Mar 21 2011

Organic Produce – Too Expensive?


There’s no question that organic produce can be pricey.

My friend over at Dim Sum and Doughnuts, was recently complaining about this very thing.

First of all, what’s the big deal with “organic” anyhow? Why does it matter?

I recently listened to, and blogged about, an interview I heard on NPR with founder, Dr. Marisa Weiss. She has been treating women who have been diagnosed with breast cancer for years, and is now herself a survivor.

She explained how she will now only buy organic produce because our bodies recognize pesticides as hormones. This is most important when our breast tissue is forming (during adolescence). She believes eating organic produce from a young age greatly reduces our risk of breast cancer.

Let’s not forget about the effect chemical pesticides have on our environment. Pesticides are particularly damaging when they are introduced into rivers, streams, and other bodies of water. This can occur when the pesticide leaches through the soil where it is applied, when it’s accidentally spilled into the water, when water run off is contaminated, or through “pesticide drift.” Pesticide drift happens when sprayed particles move, or drift, to another area. In waterways, millions of fish are killed by pesticides each year, and other aquatic life also suffers the consequences of pesticide-contaminated water. Pesticides are also known to add to air pollution as a result of pesticide drift, and some even play a role in harming the ozone layer and contributing to global warming.

If you have a choice not to put chemicals in your body and our environment,  why would you?

Oh, because organic produce is really expensive!

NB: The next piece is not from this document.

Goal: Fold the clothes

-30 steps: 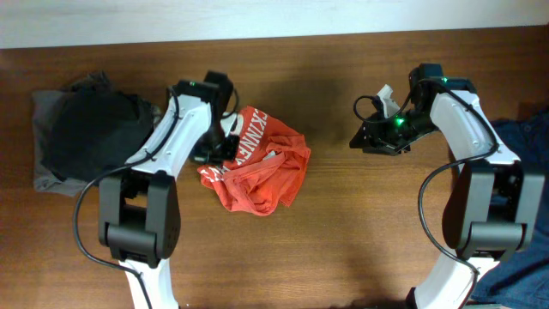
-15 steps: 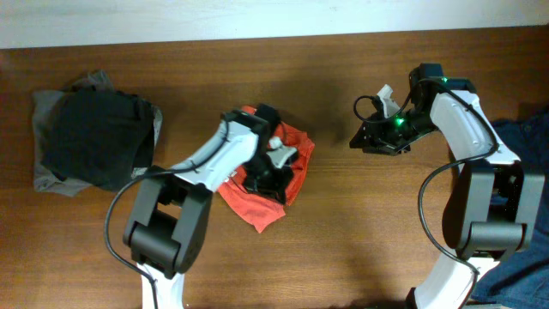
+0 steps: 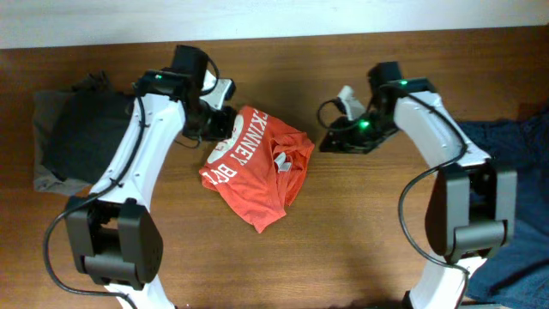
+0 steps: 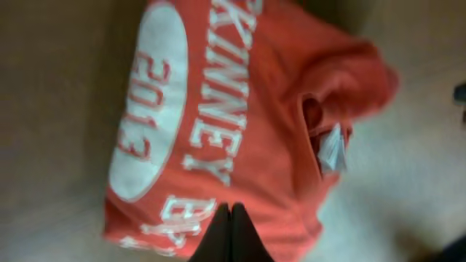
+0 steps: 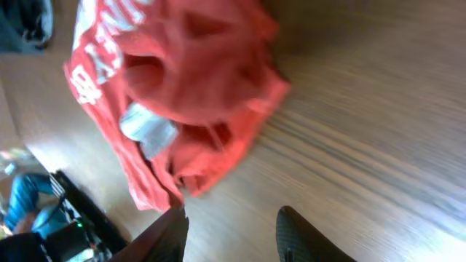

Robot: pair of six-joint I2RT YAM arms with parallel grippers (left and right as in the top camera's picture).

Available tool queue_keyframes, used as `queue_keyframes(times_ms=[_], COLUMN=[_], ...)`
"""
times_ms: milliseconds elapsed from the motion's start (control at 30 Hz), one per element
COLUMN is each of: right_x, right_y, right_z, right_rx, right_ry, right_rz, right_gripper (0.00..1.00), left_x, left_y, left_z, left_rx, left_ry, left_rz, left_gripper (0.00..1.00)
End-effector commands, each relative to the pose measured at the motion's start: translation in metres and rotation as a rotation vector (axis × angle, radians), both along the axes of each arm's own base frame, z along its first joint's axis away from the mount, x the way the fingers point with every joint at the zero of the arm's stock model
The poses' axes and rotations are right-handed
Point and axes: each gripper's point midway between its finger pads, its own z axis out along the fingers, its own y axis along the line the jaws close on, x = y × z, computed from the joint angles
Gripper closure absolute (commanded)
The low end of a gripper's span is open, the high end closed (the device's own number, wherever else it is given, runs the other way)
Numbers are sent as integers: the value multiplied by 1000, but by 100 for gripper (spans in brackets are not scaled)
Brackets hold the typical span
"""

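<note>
The T-shirt [image 3: 257,167] lies between us: our closed left gripper [image 4: 226,227] at its far-left edge, our open, empty right gripper [image 5: 230,227] near its right side.

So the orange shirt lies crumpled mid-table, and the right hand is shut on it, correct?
No. The right hand is open and clear of the orange shirt, as the right wrist view shows. The shirt does lie crumpled mid-table.
</note>
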Motion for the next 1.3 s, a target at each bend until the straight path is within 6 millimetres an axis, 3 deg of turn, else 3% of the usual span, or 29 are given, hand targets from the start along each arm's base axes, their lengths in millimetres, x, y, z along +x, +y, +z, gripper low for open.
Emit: queue_keyframes(times_ms=[0,133,267,400,500,567,633,700,800,900,967,1067,1200,1233,1267], right_x=[10,16,22,24,25,25,24,22,18,16,14,9,8,9,9], right_y=[11,0,-24,-50,-57,-52,-47,-38,-22,-1,9,15,16,16,16], right_z=[20,19,19,19,19,22,25,28,28,22,14,6,4,4,3], right_rx=[61,43,41,39,43,66,92,122,122,88,34,-38,-54,-53,-53], right_ry=[-65,-49,-41,-19,-17,-17,-27,-29,-35,-56,-69,-70,-72,-74,-75], right_rz=[0,-59,-119,-183,-200,-194,-172,-151,-102,-41,-8,23,31,31,30], right_gripper=[55,59,59,59,59,59,58,58,58,58,58,57,45,48,58], left_x=[-1,5,2,-28,-45,-46,-40,-25,4,35,46,44,22,13,8], left_y=[-25,-65,-109,-163,-187,-190,-183,-164,-123,-68,-35,5,26,30,32], left_z=[-34,-65,-90,-76,-69,-62,-50,-25,6,17,11,-9,-37,-51,-59], left_rx=[-79,-154,-230,-375,-385,-379,-380,-377,-303,-177,-119,-32,-19,-14,-13], left_ry=[72,90,122,166,157,161,153,128,60,-18,-20,31,140,182,201], left_rz=[-40,-108,-142,-266,-353,-358,-350,-324,-232,-112,-40,12,37,45,50], left_gripper=[100,100,100,100,100,100,100,100,98,72,62,46,30,27,27])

Well, here are a few tips to help ease the pain in the purse.

1) Plant a garden – Seeds are cheep and plants are easy to grow, and require minimal maintenance. You can check out my gardening tips under “Hot Topics”.

Here’s a picture from my first round of produce from our home garden last season. The carrots were a little on the small side, but they were huge in August!


2) Join a CSA. Community Supported Agriculture is becoming more popular, and it’s great for people who don’t have room for a garden, or are gun shy about taking the green thumb plunge.

3) Go to your local Farmer’s Market to find deals.

4) Shop in season. Berries are much more expensive in winter than summer.

According to the FDA, the 12 fruits and vegetables more contaminated by pesticides are pears, peaches, strawberries, broccoli, celery, cherries, apples, spinach, bell peppers, nectarines, grapes (and raisins), corn. At the very least, try to make these purchases organic.

In the 1950s we spent 20% of our income on groceries, now we spend 9%. We are spending half as much on fresh food and rates of heart disease and cancer are rising at staggering rates.

So, even if you do your best to cut costs, but still find it’s too expensive, it may be time to prioritize what’s important. For me, my family’s health is number one on the list. Before you shoot me, yes I understand that times are tough and it’s not always possible to spend the extra cash, but do it when you can. Growing your own food is “dirt” cheap and you can store it up for winter at the end of the season.

I can’t think of a better way to spend my money than high quality food. If you don’t pay for it now, you’ll pay for it later!